12 enero, 2020

Carta del Párroco

Hace unos días hemos comenzado un año nuevo. Naturalmente el nuevo calendario no cambia las cosas. Los problemas y sufrimientos siguen ahí. ¿Qué tendré que hacer yo para sentirme bien?

A veces pensamos que lo decisivo es que cambien las cosas a nuestro alrededor. Esperamos que nos sucedan cosas buenas, que las personas nos traten mejor, que todo nos vaya bien y responda a nuestros deseos.

Pero, con el pasar de los años, es imposible tanta ingenuidad. Una pregunta comienza entonces a despertarse en nosotros: Para sentirme mejor, ¿tiene que suceder algo fuera de mí o justamente dentro de mí mismo?

Por eso, al comenzar el año, son bastantes las personas que se proponen vivir de manera más sana y ordenada, cuidar más su cuerpo, estar más en contacto con la naturaleza.

Otras han descubierto que es su vida interior la que está descuidada y maltrecha. Y con esfuerzo admirable se ejercitan en técnicas de interiorización y meditación, buscando paz y sosiego interior.

Pero llega fácilmente un momento en que la persona siente que su yo más profundo pide algo más. Al parecer, el ser humano no puede crecer de manera plena y armoniosa si faltan dos experiencias fundamentales.

La primera de ellas es el amor. Parece un tópico decir que la gente está enferma por falta de amor y que lo que muchos necesitan urgentemente es sentirse amados, pero realmente es así. La segunda es el sentido. No hay vida humana completa, a menos que la persona encuentre una motivación y una razón honda para vivir.

La fe cristiana no es ninguna receta para encontrar felicidad. Ser creyente no hace desaparecer de nuestra vida los conflictos, contradicciones y sufrimientos propios del ser humano. Pero en el núcleo de la fe cristiana hay una experiencia básica que puede dar un sentido nuevo a todo: Yo soy amado, no porque soy bueno, santo y sin pecado, sino porque estoy habitado y sostenido por un Dios santo que es amor insondable y gratuito.

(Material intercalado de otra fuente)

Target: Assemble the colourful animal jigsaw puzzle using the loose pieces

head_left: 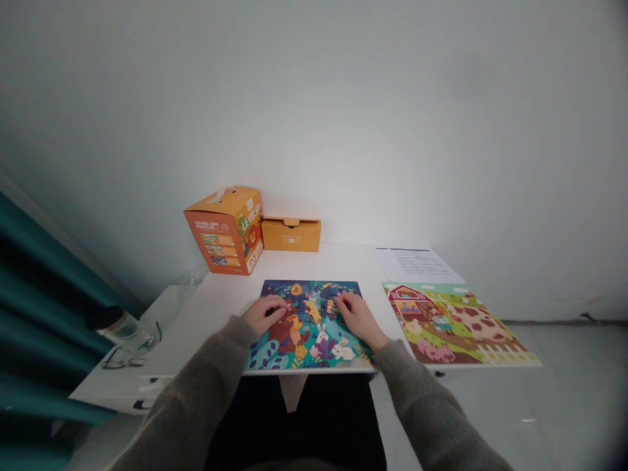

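We list: forest puzzle (pixel 309 324), printed card, matt with a faint sheen. Farm puzzle (pixel 458 324) at three o'clock, same card. Two orange boxes (pixel 228 229) (pixel 291 234) at eleven o'clock, matt cardboard. Paper sheet (pixel 417 263), plain matt. Table (pixel 223 294), smooth white. Sleeves (pixel 196 392), soft knitted cloth. Bottle (pixel 120 327), clear, glossy.

Box lettering (pixel 250 226) blurred, paper print (pixel 416 261) (too small) unreadable
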A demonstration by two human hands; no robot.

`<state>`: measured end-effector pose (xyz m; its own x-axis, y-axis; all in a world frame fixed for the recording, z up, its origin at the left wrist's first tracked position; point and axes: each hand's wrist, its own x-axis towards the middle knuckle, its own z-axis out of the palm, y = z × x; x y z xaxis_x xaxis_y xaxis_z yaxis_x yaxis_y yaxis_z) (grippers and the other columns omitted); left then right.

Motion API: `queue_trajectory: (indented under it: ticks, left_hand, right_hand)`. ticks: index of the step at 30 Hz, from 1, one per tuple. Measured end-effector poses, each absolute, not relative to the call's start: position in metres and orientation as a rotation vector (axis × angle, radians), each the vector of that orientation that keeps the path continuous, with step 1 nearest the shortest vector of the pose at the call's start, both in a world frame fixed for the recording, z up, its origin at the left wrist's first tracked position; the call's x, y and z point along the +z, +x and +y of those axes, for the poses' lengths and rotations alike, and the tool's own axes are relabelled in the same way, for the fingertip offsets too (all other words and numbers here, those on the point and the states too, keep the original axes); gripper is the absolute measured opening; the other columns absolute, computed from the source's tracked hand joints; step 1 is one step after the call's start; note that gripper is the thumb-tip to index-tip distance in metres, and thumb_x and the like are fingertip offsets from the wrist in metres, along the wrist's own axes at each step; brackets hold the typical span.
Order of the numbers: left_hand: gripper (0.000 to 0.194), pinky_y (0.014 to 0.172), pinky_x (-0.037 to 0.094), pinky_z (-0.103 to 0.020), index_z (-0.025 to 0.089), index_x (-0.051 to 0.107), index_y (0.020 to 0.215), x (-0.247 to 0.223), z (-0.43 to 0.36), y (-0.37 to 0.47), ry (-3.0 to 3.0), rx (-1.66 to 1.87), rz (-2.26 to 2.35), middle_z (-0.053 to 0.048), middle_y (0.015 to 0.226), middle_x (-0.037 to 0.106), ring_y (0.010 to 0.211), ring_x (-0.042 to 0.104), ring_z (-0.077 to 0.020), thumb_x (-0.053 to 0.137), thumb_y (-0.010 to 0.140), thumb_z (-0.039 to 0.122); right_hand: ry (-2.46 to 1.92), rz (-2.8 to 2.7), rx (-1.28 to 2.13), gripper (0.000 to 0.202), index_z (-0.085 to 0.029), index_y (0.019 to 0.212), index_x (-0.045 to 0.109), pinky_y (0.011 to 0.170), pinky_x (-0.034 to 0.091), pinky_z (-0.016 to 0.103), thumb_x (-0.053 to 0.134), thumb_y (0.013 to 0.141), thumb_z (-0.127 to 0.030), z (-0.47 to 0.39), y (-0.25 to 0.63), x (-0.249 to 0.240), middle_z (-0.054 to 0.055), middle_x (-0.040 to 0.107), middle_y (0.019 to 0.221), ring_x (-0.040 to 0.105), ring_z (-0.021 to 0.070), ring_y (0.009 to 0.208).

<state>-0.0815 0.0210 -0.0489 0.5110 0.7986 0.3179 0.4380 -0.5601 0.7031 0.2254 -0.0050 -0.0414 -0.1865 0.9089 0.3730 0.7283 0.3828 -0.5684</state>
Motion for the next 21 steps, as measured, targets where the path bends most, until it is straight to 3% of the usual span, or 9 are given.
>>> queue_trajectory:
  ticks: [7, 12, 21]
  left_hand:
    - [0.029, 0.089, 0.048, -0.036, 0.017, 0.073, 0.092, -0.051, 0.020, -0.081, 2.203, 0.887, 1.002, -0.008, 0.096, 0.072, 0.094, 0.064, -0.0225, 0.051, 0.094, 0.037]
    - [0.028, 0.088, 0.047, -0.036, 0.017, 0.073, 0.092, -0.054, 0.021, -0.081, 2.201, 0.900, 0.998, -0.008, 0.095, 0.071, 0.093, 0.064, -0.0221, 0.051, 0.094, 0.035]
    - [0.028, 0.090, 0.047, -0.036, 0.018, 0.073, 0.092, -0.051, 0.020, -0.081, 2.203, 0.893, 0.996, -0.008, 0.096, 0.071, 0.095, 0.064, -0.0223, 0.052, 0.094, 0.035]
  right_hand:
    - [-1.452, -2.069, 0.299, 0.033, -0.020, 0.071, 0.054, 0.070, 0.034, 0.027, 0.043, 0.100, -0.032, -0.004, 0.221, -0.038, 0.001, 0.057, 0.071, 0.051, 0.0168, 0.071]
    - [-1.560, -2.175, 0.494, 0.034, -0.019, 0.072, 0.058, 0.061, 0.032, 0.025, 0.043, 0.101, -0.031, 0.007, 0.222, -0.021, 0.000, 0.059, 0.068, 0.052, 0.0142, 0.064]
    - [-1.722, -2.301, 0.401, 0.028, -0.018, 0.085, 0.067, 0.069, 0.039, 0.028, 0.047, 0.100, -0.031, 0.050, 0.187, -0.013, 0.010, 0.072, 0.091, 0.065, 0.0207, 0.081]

Contra lo que algunos puedan pensar, ser cristiano no es creer que Dios existe, sino que Dios me ama y me ama incondicionalmente, tal como soy y antes de que cambie.

Esta es la experiencia fundamental del Espíritu. El «bautismo del Espíritu» que nos recuerda el relato evangélico y que tanto necesitamos los creyentes de hoy. «El amor de Dios ha sido derramado en nuestros corazones por el Espíritu Santo que nos ha sido dado» (Rm 5,5).

Si no conocemos esta experiencia, desconocemos lo decisivo. Si la perdemos, lo perdemos todo. El sentido, la esperanza, la vida entera del creyente nace y se sostiene en la seguridad inquebrantable de saberse amado.